*REQUIREMENT*. The listing must be reproduced in full, exactly as it stands.
______________________________
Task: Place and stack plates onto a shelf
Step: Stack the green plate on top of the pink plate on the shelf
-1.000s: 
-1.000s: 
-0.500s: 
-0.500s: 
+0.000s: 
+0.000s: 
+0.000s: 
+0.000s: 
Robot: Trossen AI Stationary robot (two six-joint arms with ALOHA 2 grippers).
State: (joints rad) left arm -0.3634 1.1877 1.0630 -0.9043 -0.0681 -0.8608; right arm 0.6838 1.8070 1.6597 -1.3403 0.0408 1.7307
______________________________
*YOUR RESPONSE*.
Task: Place and stack plates onto a shelf
Step: Stack the green plate on top of the pink plate on the shelf
-1.000s: 
-1.000s: 
-0.500s: 
-0.500s: 
+0.000s: 
+0.000s: 
+0.000s: 
+0.000s: 
Robot: Trossen AI Stationary robot (two six-joint arms with ALOHA 2 grippers).
State: (joints rad) left arm -0.3634 1.1877 1.0630 -0.9043 -0.0681 -0.8608; right arm 0.6838 1.8070 1.6597 -1.3403 0.0408 1.7307

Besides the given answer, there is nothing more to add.